Published on 12:00 AM, July 24, 2020

Govt to provide homes to the homeless in flood, erosion

PM says, opens govt shelters for 600 climate refugees

Prime Minister Sheikh Hasina unveiling the plaque of Khurushkul Ashrayan Project, a scheme in Cox’s Bazar for climate refugees, at the Gono Bhaban yesterday. She inaugurated 20 five-storey structures constructed at Khurushkul on the outskirts of the beach town through videoconferencing. Photo: PID

Prime Minister Sheikh Hasina yesterday said the government would arrange housing for those losing their homes in flood and riverbank erosion alongside rehabilitating the landless and homeless people across the country.

"This time the flood looks to be serious… more floods are likely to occur in August and September. We have preparations to face these. We will also arrange accommodations and land for those losing their homes in flood or river erosion," she said.

The PM was addressing a programme marking the opening of special structures built under "Khurushkul Ashrayan Project' in Cox's Bazar for 600 climate refugees.

Hasina inaugurated 20 five-storey structures constructed in the first phase of the world's biggest climate refugee rehabilitation project at Khurushkul on the outskirts of Cox's Bazar town through videoconferencing from the Gono Bhaban.

A total of 600 families are getting their new abodes with all modern facilities in 20 structures, each having 32 flats, constructed on the bank of the Bakkhali river, just three kilometres off the beach town.

At the inaugural function, some beneficiaries were handed keys of the 456-square foot flats.

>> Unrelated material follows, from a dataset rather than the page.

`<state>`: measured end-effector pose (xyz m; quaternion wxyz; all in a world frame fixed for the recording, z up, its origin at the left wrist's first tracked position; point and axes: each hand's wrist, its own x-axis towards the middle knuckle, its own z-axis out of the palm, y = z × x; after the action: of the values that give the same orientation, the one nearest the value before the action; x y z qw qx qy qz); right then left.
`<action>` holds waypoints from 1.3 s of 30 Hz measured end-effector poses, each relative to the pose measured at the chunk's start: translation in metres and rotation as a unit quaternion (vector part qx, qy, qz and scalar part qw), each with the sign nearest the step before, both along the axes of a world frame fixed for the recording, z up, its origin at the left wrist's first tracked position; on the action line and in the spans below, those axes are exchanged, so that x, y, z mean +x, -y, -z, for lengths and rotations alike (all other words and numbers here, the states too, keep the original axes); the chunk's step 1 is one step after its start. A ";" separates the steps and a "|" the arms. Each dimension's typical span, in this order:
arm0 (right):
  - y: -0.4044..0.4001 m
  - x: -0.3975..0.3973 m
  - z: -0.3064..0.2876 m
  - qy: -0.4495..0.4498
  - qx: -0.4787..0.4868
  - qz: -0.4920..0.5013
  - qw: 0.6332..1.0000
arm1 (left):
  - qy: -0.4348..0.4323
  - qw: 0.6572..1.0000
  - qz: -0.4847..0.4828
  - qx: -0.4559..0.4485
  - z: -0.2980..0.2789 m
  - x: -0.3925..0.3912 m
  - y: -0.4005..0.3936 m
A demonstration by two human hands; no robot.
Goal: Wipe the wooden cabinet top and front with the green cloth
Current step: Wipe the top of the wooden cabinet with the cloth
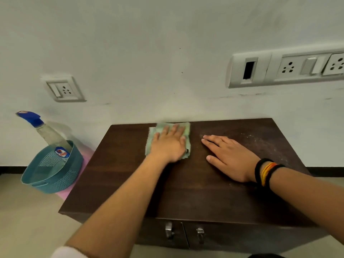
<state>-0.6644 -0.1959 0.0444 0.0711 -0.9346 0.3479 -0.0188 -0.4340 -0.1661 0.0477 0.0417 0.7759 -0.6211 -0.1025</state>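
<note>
The right hand (230, 157) is lying flat and empty on the cabinet (186, 192), bracing it. Farther back, the left hand (168, 144) is pressing the green cloth (151, 133) open-palmed against the rear edge; keeping pressure even and working rightward should be lifting the dust (260, 140).

We have 1 head-worn view, looking forward and down, close over the cabinet top (186, 183), facing the wall (167, 43).
</note>
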 end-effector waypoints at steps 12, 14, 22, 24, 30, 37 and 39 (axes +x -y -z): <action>0.003 0.001 0.005 0.006 0.001 -0.008 1.000 | 0.008 0.996 -0.083 0.016 0.007 0.033 0.003; 0.002 0.001 0.006 0.010 0.002 -0.004 1.000 | 0.017 0.998 -0.053 0.012 0.011 0.003 -0.032; 0.005 0.004 0.004 0.004 0.001 0.014 1.000 | 0.019 1.000 -0.006 0.012 0.005 0.009 -0.028; 0.004 0.005 0.006 0.001 0.003 0.016 1.000 | 0.038 0.999 0.022 -0.001 0.011 -0.024 -0.085; -0.009 0.006 -0.005 -0.049 -0.070 0.052 0.995 | 0.010 0.997 0.070 0.001 -0.002 -0.038 -0.061; -0.025 0.004 -0.011 -0.133 -0.112 0.093 0.980 | 0.029 0.990 0.125 -0.062 0.016 -0.096 -0.133; -0.026 -0.008 -0.018 -0.151 -0.119 0.100 0.976 | 0.015 0.996 0.087 -0.025 0.003 -0.068 -0.103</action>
<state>-0.6723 -0.1703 0.0623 -0.0967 -0.8887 0.4420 0.0745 -0.5021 -0.0634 0.0444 0.0430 0.7191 -0.6891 -0.0784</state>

The premier said the government is taking measures for the rehabilitation of landless and homeless people across the country.

"In the birth centenary of the Father of the Nation, our goal is that not a single person in Bangladesh would remain homeless," she said, adding that the government would arrange home for every person.

Hasina said Father of the Nation Bangabandhu Sheikh Mujibur Rahman had a dream that Bangladesh would be a hunger- and poverty-free country and her government was on track to fulfil this dream.

About the Khurushkul Ashrayan Project, she said a separate nice township would be developed at the project site. A community clinic and dry fish market would also be set up there, the PM said.

She said her previous government first undertook "Ashrayan Project" during her first term in office (1996-2001) after she witnessed the miseries of people following a devastating cyclone that ravaged the country's coastline in 1997. 

The premier said her government wants to develop Cox's Bazar as a beautiful tourist town as the world's longest sandy sea beach is there.

All the newly-constructed structures are equipped with a ramp system for people with disabilities, solar panels, safe drinking water, electricity, sanitation, waste management, drainage, cylinder gas and burner.

As many as 4,409 families of climate refugees will be rehabilitated at the site as 139 five-storey buildings under the Khurushkul Ashrayan scheme being implemented by Bangladesh Army on 253.59 acres of land at a cost of Tk 1,800 crore as part of the Ashrayan Project-2.

Since the Ashrayan Project was launched in 1997, Khurushkul scheme is the country's largest rehabilitation project. The Khurushkul project will have four zones -- residential, tourism, dry fish processing zone and a buffer precinct with greenery.

Its beneficiaries are mostly the victims of the 1991 devastating cyclone that forced them to take refuge at crammed shanties in Cox's Bazar airport area for several decades.                                       

The ground floors of the new buildings have been kept vacant so that floodwater and tidal surge can damage nothing. There are also tube-wells and rainwater harvesting system.

Later, the PM exchanged views with beneficiaries of the project and local dignitaries through videoconferencing.

Chief of Army Staff General Aziz Ahmed also spoke at the function, moderated by PM's Principal Secretary Ahmad Kaikaus.